Work item
Output only the lines from the one holding "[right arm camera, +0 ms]" to the end of the data below, please, copied exactly.

Record extracts
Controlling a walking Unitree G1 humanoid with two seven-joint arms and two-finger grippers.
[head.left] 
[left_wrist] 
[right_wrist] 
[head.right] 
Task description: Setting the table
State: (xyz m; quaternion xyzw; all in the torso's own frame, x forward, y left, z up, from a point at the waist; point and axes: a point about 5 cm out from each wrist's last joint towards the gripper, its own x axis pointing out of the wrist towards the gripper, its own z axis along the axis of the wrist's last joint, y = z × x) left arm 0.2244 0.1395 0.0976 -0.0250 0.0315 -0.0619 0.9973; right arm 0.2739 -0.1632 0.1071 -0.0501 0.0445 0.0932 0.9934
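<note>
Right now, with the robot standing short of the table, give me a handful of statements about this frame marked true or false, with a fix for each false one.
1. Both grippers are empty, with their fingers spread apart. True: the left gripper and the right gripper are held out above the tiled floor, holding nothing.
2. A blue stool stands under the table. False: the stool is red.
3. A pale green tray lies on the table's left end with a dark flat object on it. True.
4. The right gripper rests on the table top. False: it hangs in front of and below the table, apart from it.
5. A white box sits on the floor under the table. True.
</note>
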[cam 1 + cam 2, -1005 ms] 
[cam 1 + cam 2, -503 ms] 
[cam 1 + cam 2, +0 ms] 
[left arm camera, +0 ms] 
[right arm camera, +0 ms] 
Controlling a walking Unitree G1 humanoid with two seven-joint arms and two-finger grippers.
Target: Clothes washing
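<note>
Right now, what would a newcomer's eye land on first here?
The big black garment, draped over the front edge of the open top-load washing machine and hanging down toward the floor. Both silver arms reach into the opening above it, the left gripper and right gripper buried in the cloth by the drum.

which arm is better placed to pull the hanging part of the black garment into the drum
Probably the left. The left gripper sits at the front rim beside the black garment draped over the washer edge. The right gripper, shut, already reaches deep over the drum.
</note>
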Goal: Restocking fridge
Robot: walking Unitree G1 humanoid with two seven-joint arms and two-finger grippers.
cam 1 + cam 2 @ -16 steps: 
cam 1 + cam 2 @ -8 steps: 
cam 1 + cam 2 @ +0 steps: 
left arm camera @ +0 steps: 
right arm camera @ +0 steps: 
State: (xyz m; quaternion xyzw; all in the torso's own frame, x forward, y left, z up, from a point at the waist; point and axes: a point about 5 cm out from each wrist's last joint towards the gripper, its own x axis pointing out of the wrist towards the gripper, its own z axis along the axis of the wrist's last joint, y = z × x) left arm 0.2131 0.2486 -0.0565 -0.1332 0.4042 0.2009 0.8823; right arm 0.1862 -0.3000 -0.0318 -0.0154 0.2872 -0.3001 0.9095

Result of this task
[right arm camera, +0 ms] 
Controlling a walking Unitree G1 humanoid with two seven-joint arms and two-finger grippers.
Target: Clothes washing
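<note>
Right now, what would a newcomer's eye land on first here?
The big black garment, draped over the front edge of the open top-load washing machine and hanging down toward the floor. Both silver arms reach into the opening above it, the left gripper and right gripper buried in the cloth by the drum.

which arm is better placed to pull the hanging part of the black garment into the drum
Probably the left. The left gripper sits at the front rim beside the black garment draped over the washer edge. The right gripper, shut, already reaches deep over the drum.
</note>
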Goal: Restocking fridge
Robot: walking Unitree G1 humanoid with two seven-joint arms and two-finger grippers.
cam 1 + cam 2 @ -16 steps: 
cam 1 + cam 2 @ -8 steps: 
cam 1 + cam 2 @ +0 steps: 
left arm camera @ +0 steps: 
right arm camera @ +0 steps: 
State: (xyz m; quaternion xyzw; all in the torso's own frame, x forward, y left, z up, from a point at the waist; point and axes: a point about 5 cm out from each wrist's last joint towards the gripper, its own x axis pointing out of the wrist towards the gripper, its own z axis along the axis of the wrist's last joint, y = z × x) left arm 0.2131 0.2486 -0.0565 -0.1332 0.4042 0.2009 0.8823; right arm 0.1862 -0.3000 -0.0318 -0.0154 0.2872 -0.3001 0.9095

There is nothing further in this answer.